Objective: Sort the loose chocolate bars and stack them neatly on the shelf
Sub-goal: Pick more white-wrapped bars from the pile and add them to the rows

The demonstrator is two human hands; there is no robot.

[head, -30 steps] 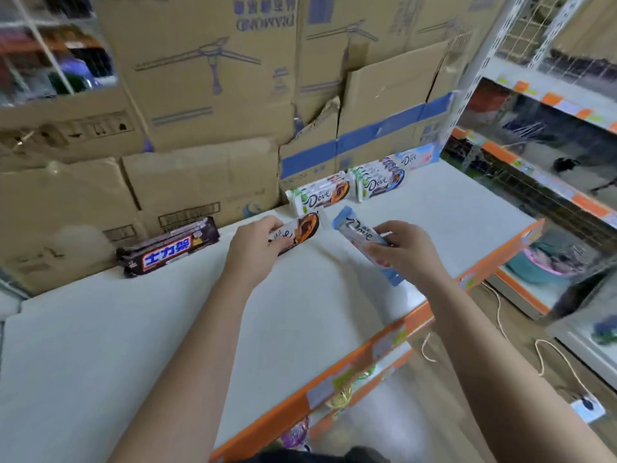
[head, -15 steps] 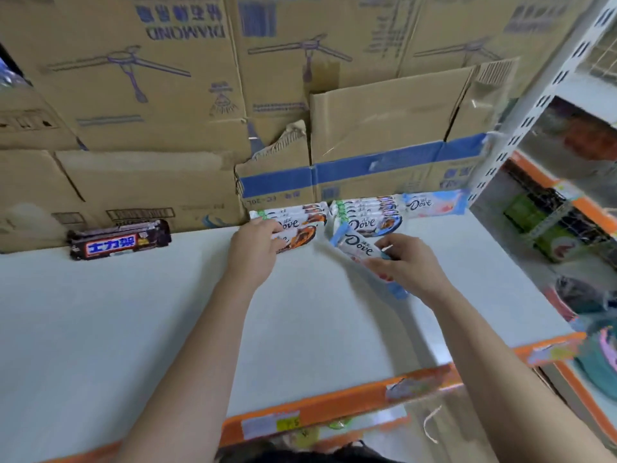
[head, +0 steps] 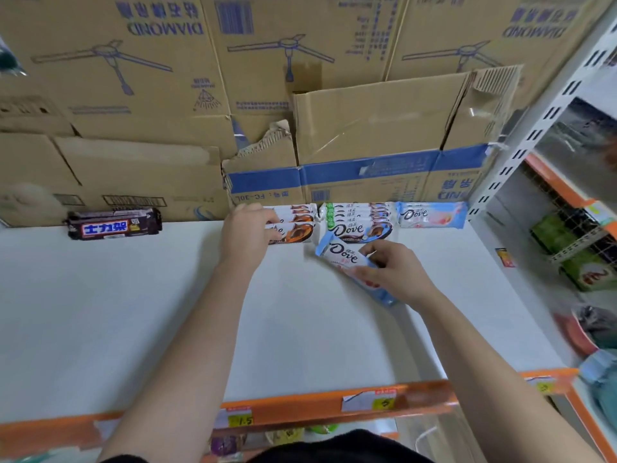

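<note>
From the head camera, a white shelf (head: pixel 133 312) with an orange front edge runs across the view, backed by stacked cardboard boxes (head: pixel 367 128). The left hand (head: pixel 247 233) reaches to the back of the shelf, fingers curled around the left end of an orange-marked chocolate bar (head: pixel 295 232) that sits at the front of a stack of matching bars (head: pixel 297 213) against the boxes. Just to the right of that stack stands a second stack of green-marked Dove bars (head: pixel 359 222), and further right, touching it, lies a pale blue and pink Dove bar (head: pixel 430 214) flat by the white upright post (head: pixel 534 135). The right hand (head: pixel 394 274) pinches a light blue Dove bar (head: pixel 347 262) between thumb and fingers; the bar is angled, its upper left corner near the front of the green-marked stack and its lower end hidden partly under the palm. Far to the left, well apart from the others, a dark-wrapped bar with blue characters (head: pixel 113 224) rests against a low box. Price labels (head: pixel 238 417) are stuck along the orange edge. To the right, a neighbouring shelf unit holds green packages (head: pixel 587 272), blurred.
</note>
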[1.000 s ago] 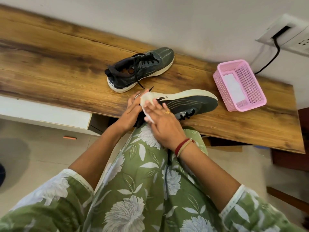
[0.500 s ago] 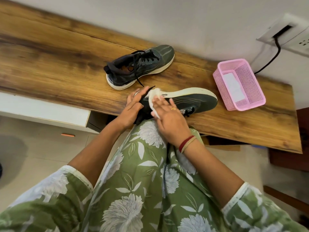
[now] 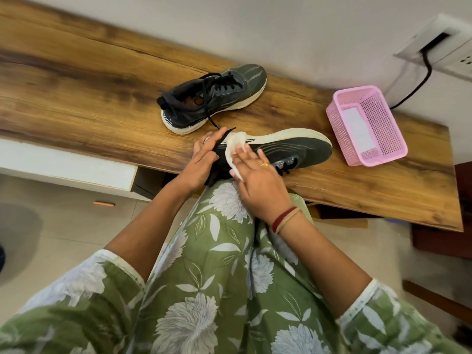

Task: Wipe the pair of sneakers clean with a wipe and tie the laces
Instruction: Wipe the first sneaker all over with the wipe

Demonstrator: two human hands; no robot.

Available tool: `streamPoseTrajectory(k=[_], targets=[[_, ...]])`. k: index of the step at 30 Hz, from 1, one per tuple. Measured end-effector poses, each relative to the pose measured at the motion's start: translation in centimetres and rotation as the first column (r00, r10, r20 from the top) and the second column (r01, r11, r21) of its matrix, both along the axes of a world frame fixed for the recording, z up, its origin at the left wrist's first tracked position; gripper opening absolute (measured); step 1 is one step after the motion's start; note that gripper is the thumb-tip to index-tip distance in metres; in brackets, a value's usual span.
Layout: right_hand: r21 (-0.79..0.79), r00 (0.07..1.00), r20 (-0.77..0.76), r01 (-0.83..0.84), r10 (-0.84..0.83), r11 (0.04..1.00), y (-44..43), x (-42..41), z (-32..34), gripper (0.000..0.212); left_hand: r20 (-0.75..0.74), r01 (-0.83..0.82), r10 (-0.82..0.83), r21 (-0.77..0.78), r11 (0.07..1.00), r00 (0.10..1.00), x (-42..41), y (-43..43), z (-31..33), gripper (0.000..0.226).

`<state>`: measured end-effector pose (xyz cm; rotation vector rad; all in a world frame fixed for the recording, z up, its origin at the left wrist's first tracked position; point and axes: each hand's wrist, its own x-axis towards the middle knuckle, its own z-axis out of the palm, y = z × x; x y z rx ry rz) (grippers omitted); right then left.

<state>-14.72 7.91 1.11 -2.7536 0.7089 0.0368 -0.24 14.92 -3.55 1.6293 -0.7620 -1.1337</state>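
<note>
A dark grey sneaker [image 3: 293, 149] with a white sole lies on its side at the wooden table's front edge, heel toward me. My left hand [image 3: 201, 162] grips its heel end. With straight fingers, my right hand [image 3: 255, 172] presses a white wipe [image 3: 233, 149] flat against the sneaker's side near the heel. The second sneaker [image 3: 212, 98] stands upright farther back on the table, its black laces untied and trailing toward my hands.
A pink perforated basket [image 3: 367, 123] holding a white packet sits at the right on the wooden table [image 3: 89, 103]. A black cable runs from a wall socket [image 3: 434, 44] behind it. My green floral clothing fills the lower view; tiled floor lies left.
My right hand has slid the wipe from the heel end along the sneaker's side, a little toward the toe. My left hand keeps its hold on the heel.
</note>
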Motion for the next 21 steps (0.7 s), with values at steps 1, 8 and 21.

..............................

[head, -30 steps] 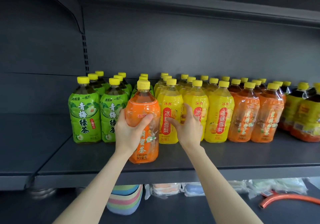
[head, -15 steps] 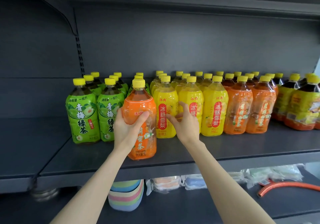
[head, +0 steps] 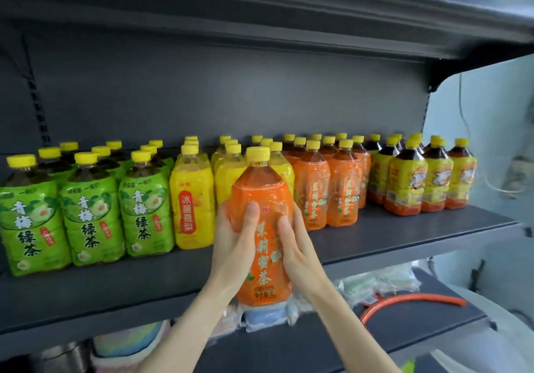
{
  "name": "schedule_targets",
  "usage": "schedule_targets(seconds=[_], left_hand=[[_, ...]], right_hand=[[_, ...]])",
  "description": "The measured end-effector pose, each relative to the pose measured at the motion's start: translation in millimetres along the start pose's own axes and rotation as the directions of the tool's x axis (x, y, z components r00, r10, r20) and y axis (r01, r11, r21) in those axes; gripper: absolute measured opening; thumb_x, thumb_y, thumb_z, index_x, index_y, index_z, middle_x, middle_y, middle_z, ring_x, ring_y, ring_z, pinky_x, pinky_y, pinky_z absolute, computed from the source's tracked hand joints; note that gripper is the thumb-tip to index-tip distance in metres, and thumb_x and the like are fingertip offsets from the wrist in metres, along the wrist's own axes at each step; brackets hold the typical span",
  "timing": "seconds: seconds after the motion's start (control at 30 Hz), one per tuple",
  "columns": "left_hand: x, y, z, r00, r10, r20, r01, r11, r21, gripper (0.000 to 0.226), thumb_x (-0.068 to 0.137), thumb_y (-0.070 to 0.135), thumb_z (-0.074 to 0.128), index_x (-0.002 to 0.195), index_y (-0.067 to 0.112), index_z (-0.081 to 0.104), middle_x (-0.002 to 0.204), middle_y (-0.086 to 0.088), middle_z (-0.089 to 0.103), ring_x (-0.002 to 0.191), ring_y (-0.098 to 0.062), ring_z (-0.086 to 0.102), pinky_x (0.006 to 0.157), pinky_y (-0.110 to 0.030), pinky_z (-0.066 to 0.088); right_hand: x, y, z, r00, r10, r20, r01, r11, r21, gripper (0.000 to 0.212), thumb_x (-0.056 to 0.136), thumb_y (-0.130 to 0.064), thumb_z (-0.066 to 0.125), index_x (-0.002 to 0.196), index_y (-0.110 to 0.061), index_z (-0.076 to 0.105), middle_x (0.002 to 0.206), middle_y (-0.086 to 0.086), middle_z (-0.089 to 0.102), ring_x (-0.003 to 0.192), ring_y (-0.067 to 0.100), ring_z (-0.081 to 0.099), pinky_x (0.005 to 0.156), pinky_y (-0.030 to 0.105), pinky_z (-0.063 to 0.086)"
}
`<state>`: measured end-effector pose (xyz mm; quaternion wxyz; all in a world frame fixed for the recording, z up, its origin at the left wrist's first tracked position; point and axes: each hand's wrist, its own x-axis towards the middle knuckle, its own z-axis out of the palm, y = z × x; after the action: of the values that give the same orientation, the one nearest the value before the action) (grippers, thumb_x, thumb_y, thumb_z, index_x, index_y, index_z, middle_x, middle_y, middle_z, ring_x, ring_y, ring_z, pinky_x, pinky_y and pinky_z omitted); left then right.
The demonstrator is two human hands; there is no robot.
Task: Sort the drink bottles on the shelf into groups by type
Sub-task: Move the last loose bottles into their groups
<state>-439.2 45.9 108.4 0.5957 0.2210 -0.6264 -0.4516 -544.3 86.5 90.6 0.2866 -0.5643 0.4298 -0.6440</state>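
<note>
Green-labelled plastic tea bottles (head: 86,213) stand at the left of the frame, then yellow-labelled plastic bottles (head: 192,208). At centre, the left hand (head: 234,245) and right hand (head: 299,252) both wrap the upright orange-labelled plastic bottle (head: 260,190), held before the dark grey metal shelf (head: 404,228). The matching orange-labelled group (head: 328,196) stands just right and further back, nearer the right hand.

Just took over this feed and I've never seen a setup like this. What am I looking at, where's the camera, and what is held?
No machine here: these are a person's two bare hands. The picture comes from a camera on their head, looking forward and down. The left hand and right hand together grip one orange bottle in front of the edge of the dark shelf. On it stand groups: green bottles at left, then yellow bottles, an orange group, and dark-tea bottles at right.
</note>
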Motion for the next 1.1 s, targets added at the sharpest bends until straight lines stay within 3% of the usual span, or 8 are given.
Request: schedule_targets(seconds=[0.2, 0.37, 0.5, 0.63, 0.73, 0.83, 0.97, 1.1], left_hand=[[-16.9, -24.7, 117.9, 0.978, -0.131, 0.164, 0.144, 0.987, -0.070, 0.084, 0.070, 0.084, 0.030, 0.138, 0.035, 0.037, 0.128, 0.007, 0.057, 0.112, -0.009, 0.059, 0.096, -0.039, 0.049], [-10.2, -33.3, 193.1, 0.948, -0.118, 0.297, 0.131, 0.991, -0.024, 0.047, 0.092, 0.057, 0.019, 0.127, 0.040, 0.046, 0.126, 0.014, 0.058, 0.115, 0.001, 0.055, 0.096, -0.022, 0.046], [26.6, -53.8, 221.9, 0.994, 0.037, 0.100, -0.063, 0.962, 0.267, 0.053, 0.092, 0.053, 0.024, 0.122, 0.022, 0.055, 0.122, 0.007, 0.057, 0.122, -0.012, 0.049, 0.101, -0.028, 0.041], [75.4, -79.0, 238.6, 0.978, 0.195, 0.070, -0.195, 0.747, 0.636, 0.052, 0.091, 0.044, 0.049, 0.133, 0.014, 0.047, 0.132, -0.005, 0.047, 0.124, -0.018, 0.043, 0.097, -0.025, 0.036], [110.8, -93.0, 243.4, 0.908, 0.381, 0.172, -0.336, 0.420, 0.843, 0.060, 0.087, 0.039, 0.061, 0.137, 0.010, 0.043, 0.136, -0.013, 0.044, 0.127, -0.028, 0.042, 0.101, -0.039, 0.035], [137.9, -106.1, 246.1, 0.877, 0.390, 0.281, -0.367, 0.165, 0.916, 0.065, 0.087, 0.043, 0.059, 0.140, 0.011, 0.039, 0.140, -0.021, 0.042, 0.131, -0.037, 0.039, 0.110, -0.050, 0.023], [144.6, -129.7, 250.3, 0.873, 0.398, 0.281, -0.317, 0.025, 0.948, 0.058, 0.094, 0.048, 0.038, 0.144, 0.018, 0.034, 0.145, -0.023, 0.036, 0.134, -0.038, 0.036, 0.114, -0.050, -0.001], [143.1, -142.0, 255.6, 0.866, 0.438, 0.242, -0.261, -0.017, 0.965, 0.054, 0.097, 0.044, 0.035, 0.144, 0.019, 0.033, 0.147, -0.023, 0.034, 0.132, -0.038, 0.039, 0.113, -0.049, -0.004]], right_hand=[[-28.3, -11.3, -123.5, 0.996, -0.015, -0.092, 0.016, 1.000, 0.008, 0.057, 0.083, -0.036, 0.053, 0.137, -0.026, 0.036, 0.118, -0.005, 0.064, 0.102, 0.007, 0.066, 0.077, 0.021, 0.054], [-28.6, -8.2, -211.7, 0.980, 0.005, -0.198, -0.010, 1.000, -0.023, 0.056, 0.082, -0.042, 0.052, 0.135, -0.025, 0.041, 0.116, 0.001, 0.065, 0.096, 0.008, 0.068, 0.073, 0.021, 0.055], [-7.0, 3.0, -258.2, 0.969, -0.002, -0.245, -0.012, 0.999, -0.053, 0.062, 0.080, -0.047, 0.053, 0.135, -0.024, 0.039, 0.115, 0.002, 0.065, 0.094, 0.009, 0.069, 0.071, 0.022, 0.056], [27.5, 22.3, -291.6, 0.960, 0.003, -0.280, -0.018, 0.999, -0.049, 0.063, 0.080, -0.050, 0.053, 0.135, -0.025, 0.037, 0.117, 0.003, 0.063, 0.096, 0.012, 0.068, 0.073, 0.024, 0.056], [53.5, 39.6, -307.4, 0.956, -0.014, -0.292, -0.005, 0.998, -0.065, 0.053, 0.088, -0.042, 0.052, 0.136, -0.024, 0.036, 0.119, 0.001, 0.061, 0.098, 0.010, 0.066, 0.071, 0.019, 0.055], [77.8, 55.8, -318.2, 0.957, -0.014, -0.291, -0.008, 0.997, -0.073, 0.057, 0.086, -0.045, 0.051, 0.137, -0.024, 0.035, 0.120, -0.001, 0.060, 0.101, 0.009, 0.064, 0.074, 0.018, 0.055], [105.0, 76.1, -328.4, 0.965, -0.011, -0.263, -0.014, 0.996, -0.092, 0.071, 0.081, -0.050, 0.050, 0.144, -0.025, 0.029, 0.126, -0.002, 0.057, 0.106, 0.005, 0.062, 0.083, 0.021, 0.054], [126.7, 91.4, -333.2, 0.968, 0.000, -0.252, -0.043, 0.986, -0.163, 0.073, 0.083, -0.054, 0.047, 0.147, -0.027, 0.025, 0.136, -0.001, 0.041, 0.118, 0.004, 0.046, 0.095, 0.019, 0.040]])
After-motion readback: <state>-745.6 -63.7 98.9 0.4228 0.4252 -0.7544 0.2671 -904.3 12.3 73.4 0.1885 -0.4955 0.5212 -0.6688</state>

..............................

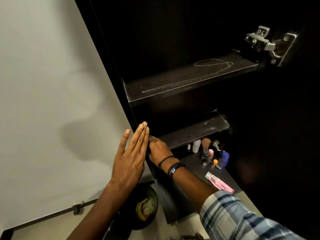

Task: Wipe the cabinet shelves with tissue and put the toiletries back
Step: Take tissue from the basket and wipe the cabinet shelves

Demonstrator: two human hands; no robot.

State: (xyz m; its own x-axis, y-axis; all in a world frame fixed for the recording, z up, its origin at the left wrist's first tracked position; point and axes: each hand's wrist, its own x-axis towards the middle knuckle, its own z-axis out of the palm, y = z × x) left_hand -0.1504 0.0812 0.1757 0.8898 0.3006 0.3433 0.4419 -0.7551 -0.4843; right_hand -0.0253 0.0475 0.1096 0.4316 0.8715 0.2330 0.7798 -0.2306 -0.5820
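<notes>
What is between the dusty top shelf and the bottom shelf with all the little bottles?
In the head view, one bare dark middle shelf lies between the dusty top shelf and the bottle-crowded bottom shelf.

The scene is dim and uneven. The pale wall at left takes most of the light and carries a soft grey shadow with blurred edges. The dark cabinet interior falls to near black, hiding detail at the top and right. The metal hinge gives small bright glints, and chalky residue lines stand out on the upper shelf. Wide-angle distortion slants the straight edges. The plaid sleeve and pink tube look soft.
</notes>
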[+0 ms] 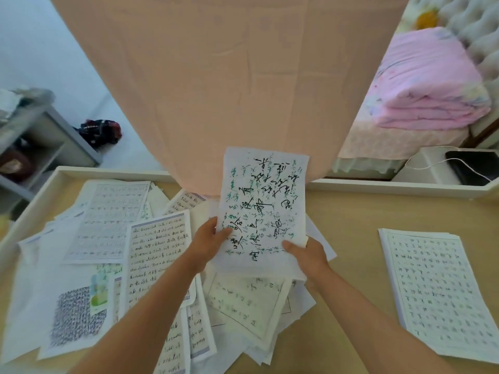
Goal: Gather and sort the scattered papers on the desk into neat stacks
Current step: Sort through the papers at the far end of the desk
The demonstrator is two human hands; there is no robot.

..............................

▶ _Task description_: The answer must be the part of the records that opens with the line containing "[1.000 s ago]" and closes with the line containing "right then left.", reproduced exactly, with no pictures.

▶ _Response box_:
[1.000 s ago] 
[0.500 s ago] 
[now] 

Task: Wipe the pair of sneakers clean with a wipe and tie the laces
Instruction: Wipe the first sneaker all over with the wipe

Demonstrator: two human hands; no robot.

Available tool: `streamPoseTrajectory(k=[_], targets=[[_, ...]])`. k: index of the step at 30 Hz, from 1, one per tuple. Measured end-effector poses, each relative to the pose measured at the motion's start: translation in centimetres and rotation as the first column (r00, r10, r20 from the top) and the second column (r01, r11, r21) of its matrix, both along the axes of a world frame fixed for the recording, z up, its origin at the left wrist's first tracked position; gripper opening absolute (measured); step 1 is one step after the motion's start; note that gripper is the thumb-tip to index-tip distance in metres; in brackets, a value's usual span.
Layout: right_hand: r21 (-0.79..0.79), r00 (0.07..1.00), r20 (-0.77..0.76), r01 (-0.83..0.84), r10 (-0.84..0.83), r11 (0.04..1.00), y (-44..43), x (-42..41), z (-32..34), gripper (0.000..0.212); left_hand: r20 (-0.75..0.74), r01 (-0.83..0.82), r10 (-0.82..0.83), r21 (-0.77..0.78), r11 (0.07..1.00), r00 (0.10..1.00), x (-42..41), y (-43..43), z (-31..33), gripper (0.000..0.226).

`<state>`: measured end-effector pose (xyz cm; rotation vector rad; all in a world frame fixed for the recording, z up, its origin at the left wrist's first tracked position; point and axes: each hand's wrist, its own x-axis towards the middle knuckle, its own z-axis out of the palm, y = z × x; x y z rx ry rz) (grippers omitted); right then left.

There's nothing left to add to the output.